The NAAAAMMME game

When you are a teenager, right after you learn your first chord on guitar,  you start thinking of band names.    You scribble names  on every available surface of notebooks and spend countless hours thinking how it will look on albums, billboards, on the cover of Rolling Stone magazine.  Finding the perfect band name becomes as important as say, learning the beginning riff to “Stairway to Heaven”.

However when you reach middle age and get together with other middle age musicians and singers, its not an easy process to come up with a name for your group to get those weekend gigs at small clubs, bars and backyard parties.   It’s a group process, which at best becomes a long drawn out affair that tells you much about the people you play music with on a weekly basis.  And how weird their brain works.  And how odd your own perspective can be.

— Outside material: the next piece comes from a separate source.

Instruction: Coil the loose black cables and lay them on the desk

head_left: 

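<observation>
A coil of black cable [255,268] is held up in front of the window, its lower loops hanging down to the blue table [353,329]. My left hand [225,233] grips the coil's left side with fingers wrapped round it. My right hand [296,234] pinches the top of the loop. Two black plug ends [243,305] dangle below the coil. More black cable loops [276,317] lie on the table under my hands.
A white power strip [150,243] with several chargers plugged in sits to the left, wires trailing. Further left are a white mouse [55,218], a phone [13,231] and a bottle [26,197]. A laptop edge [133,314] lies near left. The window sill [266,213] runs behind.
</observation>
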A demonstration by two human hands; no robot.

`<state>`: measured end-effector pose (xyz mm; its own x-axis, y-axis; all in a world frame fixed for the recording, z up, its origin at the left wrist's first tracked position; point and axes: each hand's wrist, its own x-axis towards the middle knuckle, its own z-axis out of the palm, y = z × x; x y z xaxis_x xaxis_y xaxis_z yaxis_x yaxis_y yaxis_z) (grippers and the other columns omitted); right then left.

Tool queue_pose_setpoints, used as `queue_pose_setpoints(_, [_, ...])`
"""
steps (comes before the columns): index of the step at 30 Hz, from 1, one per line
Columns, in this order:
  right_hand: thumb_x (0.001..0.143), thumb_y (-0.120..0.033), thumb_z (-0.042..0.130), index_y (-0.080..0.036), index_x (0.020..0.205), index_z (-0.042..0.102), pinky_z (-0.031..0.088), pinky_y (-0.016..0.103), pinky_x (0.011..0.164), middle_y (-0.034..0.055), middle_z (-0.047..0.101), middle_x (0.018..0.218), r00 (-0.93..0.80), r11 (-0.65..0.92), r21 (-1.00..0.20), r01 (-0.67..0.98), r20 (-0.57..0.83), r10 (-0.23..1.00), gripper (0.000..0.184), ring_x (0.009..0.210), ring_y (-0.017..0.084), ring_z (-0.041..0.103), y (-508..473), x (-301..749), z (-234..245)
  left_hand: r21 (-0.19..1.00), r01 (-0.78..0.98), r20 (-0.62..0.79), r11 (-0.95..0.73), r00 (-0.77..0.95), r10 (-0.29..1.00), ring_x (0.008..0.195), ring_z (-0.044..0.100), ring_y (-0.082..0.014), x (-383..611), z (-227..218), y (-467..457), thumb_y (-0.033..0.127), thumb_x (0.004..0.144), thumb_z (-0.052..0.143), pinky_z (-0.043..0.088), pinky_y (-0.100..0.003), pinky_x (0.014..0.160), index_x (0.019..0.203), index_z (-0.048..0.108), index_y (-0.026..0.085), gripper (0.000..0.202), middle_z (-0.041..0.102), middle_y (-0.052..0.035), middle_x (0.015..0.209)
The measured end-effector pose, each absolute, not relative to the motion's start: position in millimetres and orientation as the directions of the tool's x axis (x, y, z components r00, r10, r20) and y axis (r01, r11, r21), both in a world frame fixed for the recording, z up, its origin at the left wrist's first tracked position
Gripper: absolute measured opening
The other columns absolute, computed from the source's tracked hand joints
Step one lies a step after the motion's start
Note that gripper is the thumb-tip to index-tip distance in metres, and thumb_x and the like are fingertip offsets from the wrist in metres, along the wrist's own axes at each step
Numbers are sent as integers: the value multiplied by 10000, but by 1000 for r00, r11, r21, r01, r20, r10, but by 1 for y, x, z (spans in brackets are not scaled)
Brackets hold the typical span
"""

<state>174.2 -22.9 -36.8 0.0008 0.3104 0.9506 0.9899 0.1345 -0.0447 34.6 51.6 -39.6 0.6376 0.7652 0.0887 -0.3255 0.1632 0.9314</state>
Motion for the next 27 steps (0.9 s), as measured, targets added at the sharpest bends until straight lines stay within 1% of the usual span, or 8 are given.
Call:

It usually goes like this:

1. ALL OF THE GOOD ONES ARE TAKEN…

One Fourth of July, we sat down over beer and cocktails and came up with a list of no less than 25 names.   A quick google search confirmed that 24 of those names were taken already and some by local groups in our area.  (The one remaining was really, really bad and when we were sober, we wondered why it was even suggested).   As you discard name after name for being a “good idea that someone else has already claimed”, you begin to wonder if band names are a finite quantity and you are indeed, the last in line or nearly so.

2. I’M AGAINST IT

Everyone in the band has had what they think is a brilliant idea for a name.  Convinced you have the best name since The Beatles,  you present your idea to the rest of the group only to be told at the very least, that it is the most patently stupid name they’ve ever heard.  A friend’s band is named “Blip” because it is the name literally everyone hated the least.   Our current working name is Omaje, which falls in the same category.

3. THE UNSPOKEN NAME

The final category is names that we all loved, but never in a million years could we use because it breached polite standards (for a non-punk/metal band) or we would get sued.  Or both.   One of the names that came out of a game of “Apples to Apples” was the fantastic name of “Bea Arthur’s Corpse”.   A name guaranteed to both offend and get us sued. (However, if you have a punk band that isn’t afraid of liability issues, feel free to use it.  We think its brilliant.)

So if you have a good name for an eclectic cover band you want to suggest, please feel free.   We’d love the assistance and promise not to say “That’s the stupidest name I’ve ever heard”.  At least when you’re not in earshot.  We pinky swear.